Puede ser que sí nos conozcamos, de esta vida o de una anterior...

Lowana dijo...

O de ambas...

sparkling dijo...

Ese coche es para mi. Yo lo ví primero (eso seguro, por cierto...). ;)

Aplausos para el post y para la autora.

Besos y burbujas.

sparkling dijo...

Perdón, se me olvidaba: creo que el triunfo no está en el coche, la casa y el poder. Y me temo que también tú lo crees... :S

la madre del cordero dijo...

La gafipasti habla: no he dicho que no exista, he dicho: mama... porque me suena a derecho constitucional y no a post de vida y tribulaciones de una tía moderna. He dicho.

;)

P.S: Aviso a navegantes: después de tener un hijo tu cuerpo nunca vuelve a ser el mismo, que eso no te lo dice nadie... y sí, lo de la satisfacción, y el premio, sí, sí, pero al menos yo os aviso.

Diva Calva dijo...

Volver a ver una serie fetiche en época de crisis vital es altamente peligroso. Lo digo con conocimiento de causa. Revisioné (definitivamente, suena mejor) el primer capítulo de 'A dos metros bajo tierra' hace poco y me entraron ganas de asaltar a la gente en los aviones reproduciendo los diálogos para ver si alguien me daba bola cada vez que viajaba por trabajo. Una pena que esa serie tenga pocos adeptos que hagan viajes cortos por trabajo, una pena la mente enferma...

Me quedo en tu blog, con tu permiso...

Anastacia dijo...

Las cosas materiales y el dinero imitan bien a la felicidad pero acaban por no dejar buen sabor de boca. Lo que mas me gustaba de Bette era Tina y esa es menos real (o más irreal) que el carro, jejejejjee...
Me gustó tu post... Un beso

Anónimo dijo...

Eres genial!!! Me has hecho sonreir con este post. Yo tengo que decir que The L World me ayudó muchísimo, porque me di cuenta que una puede ser lesbiana y además guapa, lista, rica y todas esas cosas. Pero después de ese subidón de "ego" de soy lesbiana y además fantástica, llegas a tu realidad y la verdad es que estoy encantada, aunque no tenga ese supercoche (yo prefiero un audi, todo llegará) y esa casa, pero .. tengo otras tantas cosas que he logrado a mis 41 años, con mi esfuerzo y que me hacen sentirme llena y tranquila. Un beso muy fuerte a todas

Anónimo dijo...

estoy de acuerdo yo tambien quiero ser como bette porter ,el caso que tenemos la misma edad y nada......

Mamen dijo...

Al principio quieres ser como Shane, luego te paras a pensarlo y ves que la más afortunada es Tina, pero finalmente te das cuenta de que eres Alice :P

Me gusta tu blog, te sigo

Mármara dijo...

Desde luego, no es más feliz quien más tiene, si no quién menos necesita.
Por si te sirve de algo, yo, que soy mucho mayor que tú, en lo cronológico, y que nunca me puse metas materiales, he encontrado la tranquilidad en disfrutar de todo lo bueno que la vida me regala cada día, desde el mero hecho de despertarme en una cama cómoday una casa calentita, hasta la sonrisa de mi alumnado, cuando me ve por los pasillos, pasando por las pipas que como cuando salgo de paseo con mis perros.
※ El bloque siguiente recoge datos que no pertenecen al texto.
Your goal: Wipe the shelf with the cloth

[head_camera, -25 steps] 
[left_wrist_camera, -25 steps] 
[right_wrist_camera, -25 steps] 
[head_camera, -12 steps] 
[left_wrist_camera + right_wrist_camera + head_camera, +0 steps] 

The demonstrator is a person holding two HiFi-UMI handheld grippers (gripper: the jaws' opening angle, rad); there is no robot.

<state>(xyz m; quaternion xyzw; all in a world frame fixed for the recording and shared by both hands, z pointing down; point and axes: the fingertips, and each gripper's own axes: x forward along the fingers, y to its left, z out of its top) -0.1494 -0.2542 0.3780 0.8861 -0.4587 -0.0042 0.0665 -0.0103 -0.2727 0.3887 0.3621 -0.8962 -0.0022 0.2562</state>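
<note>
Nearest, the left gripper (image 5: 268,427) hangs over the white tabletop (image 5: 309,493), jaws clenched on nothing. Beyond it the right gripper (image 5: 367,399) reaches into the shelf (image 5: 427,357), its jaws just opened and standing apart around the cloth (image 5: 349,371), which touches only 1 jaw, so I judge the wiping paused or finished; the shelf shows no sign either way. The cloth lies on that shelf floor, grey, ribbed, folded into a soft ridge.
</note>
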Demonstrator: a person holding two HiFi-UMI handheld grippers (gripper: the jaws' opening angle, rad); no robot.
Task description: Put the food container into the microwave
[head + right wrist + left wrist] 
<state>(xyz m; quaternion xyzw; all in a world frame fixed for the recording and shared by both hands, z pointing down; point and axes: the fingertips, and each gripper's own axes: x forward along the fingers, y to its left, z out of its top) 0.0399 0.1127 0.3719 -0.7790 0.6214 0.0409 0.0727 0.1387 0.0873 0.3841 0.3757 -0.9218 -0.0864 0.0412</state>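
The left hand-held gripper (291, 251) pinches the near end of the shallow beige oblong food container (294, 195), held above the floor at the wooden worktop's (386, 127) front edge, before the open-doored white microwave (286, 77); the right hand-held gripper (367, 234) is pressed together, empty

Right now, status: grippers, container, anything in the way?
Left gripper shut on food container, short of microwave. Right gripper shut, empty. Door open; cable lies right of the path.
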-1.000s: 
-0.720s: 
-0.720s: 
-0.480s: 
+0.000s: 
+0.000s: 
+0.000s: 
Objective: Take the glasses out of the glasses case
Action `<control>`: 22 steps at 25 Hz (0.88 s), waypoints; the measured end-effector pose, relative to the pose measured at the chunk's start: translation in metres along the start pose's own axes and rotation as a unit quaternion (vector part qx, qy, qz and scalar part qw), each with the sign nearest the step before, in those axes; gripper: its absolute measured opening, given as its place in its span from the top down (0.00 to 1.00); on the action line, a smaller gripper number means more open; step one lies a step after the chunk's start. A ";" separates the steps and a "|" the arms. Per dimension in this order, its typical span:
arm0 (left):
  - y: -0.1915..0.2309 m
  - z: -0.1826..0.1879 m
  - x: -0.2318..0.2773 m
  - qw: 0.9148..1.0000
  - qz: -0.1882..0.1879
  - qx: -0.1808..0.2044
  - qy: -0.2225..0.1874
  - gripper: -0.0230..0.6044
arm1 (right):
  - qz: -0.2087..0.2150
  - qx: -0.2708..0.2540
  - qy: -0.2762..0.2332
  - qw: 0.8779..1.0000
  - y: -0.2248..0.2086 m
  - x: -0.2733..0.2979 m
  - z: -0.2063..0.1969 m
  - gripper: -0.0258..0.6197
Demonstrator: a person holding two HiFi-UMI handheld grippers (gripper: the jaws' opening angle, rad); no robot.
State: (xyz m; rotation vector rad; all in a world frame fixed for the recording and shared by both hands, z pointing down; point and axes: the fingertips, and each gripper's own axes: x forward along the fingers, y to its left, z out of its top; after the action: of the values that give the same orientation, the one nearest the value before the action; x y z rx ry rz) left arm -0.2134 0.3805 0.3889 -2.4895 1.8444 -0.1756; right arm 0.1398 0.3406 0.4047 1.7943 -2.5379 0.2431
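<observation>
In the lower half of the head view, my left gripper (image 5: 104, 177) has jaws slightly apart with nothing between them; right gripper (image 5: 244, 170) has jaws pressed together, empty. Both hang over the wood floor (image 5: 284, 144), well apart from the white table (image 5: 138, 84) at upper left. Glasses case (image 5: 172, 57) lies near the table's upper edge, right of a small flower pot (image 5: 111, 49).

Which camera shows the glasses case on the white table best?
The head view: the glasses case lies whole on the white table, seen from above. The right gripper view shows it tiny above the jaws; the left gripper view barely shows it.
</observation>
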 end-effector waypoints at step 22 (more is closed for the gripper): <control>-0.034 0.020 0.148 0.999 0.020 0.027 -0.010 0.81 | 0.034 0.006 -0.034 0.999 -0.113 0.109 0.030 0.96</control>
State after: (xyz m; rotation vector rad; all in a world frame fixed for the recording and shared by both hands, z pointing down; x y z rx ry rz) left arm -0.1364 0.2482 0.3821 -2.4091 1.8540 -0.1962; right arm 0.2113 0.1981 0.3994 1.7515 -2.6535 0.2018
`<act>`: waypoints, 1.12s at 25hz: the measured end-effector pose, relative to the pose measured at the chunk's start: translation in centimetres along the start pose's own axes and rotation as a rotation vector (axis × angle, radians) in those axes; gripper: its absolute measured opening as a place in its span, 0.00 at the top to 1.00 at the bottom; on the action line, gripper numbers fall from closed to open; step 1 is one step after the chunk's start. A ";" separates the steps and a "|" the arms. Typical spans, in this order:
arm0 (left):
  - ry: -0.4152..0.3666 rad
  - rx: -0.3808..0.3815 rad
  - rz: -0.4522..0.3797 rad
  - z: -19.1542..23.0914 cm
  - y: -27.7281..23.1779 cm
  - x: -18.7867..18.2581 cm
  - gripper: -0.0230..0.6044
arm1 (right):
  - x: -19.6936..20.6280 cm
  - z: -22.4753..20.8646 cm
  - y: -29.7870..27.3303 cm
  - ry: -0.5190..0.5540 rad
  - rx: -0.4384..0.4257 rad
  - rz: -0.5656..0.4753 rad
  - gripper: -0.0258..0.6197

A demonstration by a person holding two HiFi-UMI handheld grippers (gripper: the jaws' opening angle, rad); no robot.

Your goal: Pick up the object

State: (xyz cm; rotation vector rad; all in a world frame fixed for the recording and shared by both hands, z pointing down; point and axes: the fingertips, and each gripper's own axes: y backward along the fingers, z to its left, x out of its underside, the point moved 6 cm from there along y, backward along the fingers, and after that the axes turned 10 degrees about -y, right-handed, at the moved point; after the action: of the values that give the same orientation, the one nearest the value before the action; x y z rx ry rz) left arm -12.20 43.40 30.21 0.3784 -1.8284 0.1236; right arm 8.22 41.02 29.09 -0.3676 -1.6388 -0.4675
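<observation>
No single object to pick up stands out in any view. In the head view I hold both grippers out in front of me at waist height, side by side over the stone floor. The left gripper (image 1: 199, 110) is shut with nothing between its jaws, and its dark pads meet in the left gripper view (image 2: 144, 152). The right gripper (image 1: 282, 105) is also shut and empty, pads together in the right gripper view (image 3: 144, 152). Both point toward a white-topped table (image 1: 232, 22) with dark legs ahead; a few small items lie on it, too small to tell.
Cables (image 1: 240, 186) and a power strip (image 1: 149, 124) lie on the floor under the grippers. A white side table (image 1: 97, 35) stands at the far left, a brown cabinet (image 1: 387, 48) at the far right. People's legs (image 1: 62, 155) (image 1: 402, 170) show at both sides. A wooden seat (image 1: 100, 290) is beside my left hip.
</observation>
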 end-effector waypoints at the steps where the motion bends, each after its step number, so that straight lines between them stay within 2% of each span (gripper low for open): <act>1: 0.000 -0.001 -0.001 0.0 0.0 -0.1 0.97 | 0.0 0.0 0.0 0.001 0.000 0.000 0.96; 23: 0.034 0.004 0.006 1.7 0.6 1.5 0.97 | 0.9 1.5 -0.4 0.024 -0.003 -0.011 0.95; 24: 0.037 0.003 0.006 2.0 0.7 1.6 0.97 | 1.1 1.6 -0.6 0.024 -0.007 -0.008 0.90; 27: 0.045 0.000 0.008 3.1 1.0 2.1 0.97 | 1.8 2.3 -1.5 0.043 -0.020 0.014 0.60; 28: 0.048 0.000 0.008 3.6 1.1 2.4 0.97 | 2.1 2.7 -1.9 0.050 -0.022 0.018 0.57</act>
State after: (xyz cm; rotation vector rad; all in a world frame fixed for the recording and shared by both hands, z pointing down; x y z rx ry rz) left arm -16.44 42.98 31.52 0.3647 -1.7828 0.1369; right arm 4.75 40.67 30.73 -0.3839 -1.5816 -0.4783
También en no darle importancia a lo que no tengo y apreciar lo que sí tengo.
De todas formas, si no lo has hecho aún, has de ver "Lip service", una serie lésbica estupenda que cuenta las aventuras y desventuras de una pandilla treintañera.
Tienes el cebo en mi blog.
Y si quieres un Saab azul descapotable, cómpratelo, que con la bajada que han tenido las ventas de coches, seguro que encuentras alguno a un precio asequible.

Lowana dijo...

Mármara, me apunto la serie... Estoy ya impaciente por hincarle el diente, pero seguro que no será tan buena como 'The L Word'... En cuanto a lo que que 'No es más feliz quien más tiene sino quién menos necesita' yo estoy encontrando parte de mi camino a la felicidad y a la comprensión en la meditación... ¡Los efectos post SAT!...

Anónimo dijo...

Pienso que mejor que ser como Bette sería tenerla como pareja.
Volver a ver la serie siempre ayuda o cuando menos reconforta.